An engaging, page-turning, with an unflinching eye, Wench explores, and wholly original novel, the moral complexities of slavery. Readers entranced by The Help will be equally riveted by Wench. From middle english “wenchel, ”1 a: a girl, maid, young woman; a female child. Situated in ohio, a free territory before the Civil War, Tawawa House is an idyllic retreat for Southern white men who vacation there every summer with their enslaved black mistresses.

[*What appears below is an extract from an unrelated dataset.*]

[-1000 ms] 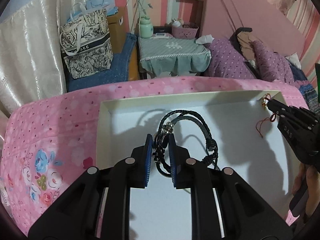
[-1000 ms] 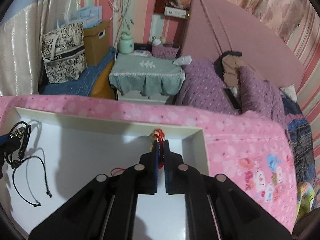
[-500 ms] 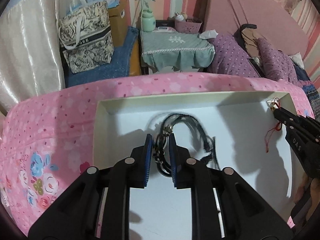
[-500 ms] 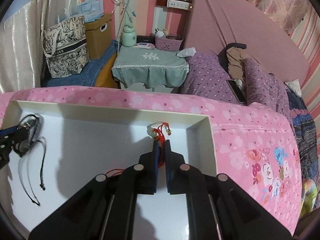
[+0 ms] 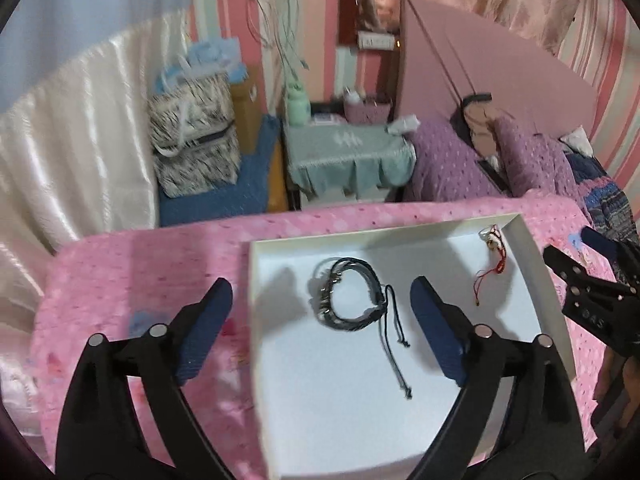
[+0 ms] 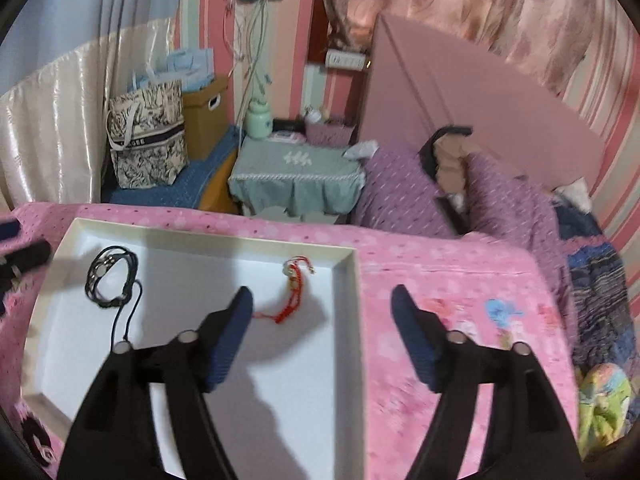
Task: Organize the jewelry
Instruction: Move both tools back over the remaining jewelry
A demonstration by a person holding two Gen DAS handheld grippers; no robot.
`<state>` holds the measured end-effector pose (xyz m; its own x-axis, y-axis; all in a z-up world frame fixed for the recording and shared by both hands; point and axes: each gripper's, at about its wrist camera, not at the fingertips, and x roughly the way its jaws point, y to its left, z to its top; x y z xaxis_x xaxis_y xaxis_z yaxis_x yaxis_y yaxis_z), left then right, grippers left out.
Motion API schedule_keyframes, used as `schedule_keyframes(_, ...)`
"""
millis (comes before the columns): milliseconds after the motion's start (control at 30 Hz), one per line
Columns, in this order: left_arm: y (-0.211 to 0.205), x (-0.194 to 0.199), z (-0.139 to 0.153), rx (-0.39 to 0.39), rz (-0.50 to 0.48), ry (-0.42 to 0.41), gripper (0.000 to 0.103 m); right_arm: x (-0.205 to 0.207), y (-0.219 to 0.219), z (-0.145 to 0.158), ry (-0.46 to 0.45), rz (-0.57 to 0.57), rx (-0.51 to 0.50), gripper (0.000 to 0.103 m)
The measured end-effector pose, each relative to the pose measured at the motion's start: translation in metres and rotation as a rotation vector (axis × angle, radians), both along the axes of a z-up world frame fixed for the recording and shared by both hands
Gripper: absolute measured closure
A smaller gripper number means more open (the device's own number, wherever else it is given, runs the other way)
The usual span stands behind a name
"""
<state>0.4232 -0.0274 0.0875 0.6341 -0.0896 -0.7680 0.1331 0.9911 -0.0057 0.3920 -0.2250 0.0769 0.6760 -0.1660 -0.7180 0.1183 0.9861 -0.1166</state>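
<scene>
A second ago each gripper was closed on a piece of jewelry; now both pieces lie free on the floor of the shallow white cardboard tray [image 5: 256, 264], and both grippers have lifted away from them. The left gripper [image 5: 322, 300] has its jaws wide apart and still opening, with nothing pressed between the blue pads; the black braided leather bracelet with metal beads [image 5: 348, 296] rests flat below, near the far left part of the tray, its thin black cord trailing toward the camera. The right gripper [image 6: 322, 312] is also opening and holds nothing; the red string bracelet with a small pale bead [image 6: 294, 276] lies in the far right corner, close to the tray wall, with its red tail stretched toward the left pad. The two pieces are well apart, so I judge this placing step as done, and the next piece, if there is one, must be found outside the tray. The tray sits on a pink flowered bedcover [image 6: 460, 280]. Beyond it are a small table under a green cloth [image 6: 296, 172] and a black-and-white patterned tote bag [image 6: 148, 136], neither in the way. The only obstacle is the loose cords, which could catch on a pad.
</scene>
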Motion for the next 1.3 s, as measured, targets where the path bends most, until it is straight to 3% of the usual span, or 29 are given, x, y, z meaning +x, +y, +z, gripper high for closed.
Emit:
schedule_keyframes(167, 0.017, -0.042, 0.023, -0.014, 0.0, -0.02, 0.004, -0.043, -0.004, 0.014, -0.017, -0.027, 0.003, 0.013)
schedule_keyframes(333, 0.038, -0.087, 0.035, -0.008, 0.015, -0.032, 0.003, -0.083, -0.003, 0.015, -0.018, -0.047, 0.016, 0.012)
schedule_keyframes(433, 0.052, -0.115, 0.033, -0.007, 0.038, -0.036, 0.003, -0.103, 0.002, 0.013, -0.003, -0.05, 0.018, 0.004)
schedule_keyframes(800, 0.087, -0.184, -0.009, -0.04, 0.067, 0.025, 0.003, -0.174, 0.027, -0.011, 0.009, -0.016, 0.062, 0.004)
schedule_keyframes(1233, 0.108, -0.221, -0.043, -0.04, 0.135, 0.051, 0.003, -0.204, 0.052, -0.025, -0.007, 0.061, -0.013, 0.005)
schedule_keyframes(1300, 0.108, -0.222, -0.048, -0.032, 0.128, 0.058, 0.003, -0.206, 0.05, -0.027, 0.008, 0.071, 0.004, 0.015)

But when mawu, comes along and starts talking of running away, as fearless as she is assured, things change. To run is to leave everything behind, and for some it also means escaping from the emotional and psychological bonds that bind them to their masters. Jones’s the known world as it tells the story of four black enslaved women in the years preceding the Civil War.

Wench 'wench n. A deeply moving, beautifully written novel told from the heart.